* WHAT YOU NEED TO DO:
Your job with the data below: print everything from the line that holds "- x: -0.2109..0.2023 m" down to the line that holds "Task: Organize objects", ends included, exactly, and nothing else.

* INPUT DATA:
= = = = = = =

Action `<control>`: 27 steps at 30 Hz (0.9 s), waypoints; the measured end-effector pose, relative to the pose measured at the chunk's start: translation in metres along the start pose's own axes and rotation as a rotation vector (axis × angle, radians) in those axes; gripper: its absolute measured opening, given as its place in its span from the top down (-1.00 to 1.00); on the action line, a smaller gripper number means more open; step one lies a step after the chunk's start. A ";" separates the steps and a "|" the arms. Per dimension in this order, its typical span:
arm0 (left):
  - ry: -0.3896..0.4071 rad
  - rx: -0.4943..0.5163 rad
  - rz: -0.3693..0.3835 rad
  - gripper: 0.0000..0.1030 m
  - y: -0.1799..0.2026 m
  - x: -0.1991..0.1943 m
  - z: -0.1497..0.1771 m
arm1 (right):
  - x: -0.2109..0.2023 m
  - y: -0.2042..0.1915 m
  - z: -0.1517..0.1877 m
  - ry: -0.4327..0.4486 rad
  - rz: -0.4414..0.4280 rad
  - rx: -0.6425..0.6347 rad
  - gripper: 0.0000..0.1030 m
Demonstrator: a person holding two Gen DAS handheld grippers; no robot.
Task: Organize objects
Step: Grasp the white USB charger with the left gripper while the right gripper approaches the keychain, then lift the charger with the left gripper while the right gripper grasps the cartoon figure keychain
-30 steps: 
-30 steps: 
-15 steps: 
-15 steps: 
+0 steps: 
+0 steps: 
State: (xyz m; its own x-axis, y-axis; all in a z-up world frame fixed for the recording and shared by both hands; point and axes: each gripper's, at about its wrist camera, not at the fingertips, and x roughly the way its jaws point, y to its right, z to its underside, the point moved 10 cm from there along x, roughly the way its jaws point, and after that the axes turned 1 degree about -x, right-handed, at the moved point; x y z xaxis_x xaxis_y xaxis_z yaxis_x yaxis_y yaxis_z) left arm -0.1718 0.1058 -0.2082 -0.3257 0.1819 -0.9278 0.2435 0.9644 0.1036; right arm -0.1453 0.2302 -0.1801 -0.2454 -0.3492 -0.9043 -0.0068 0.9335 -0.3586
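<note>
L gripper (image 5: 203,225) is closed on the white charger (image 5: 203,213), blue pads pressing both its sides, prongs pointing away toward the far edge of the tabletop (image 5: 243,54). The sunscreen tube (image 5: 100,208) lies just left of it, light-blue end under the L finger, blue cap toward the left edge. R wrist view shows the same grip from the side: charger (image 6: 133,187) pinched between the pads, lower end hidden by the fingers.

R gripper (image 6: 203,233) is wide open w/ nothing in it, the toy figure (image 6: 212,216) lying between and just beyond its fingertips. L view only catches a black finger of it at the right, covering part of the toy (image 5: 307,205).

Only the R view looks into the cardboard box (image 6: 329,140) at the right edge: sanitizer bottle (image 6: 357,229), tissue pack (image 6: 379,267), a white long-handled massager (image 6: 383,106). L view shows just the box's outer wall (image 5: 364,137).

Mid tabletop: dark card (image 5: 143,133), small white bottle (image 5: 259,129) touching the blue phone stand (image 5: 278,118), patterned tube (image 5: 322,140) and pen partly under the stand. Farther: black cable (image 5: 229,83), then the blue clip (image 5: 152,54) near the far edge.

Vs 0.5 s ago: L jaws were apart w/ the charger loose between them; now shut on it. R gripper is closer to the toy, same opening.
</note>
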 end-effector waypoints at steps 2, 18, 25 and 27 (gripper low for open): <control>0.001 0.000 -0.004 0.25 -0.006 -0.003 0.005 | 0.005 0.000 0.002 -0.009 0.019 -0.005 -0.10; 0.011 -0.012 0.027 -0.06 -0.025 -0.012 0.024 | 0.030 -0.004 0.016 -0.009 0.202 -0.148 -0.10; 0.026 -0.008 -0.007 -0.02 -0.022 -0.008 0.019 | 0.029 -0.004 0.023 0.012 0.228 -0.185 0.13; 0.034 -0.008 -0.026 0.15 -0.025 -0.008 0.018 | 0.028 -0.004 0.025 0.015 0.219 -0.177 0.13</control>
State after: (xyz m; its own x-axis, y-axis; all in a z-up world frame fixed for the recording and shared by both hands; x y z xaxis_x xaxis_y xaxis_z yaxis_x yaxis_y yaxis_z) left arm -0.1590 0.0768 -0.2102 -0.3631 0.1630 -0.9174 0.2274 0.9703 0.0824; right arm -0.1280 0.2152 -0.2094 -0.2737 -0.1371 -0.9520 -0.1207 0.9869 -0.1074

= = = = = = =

* THE ANSWER:
  - x: -0.2109..0.2023 m
  - y: -0.2042..0.1915 m
  - z: -0.1517..0.1877 m
  - ry: -0.4327..0.4486 rad
  - rz: -0.4414..0.4280 rad
  - rx: -0.6425..0.6347 rad
  - gripper: 0.0000..0.1030 m
Demonstrator: a person holding two Gen DAS handheld grippers; no robot.
Task: Organize objects

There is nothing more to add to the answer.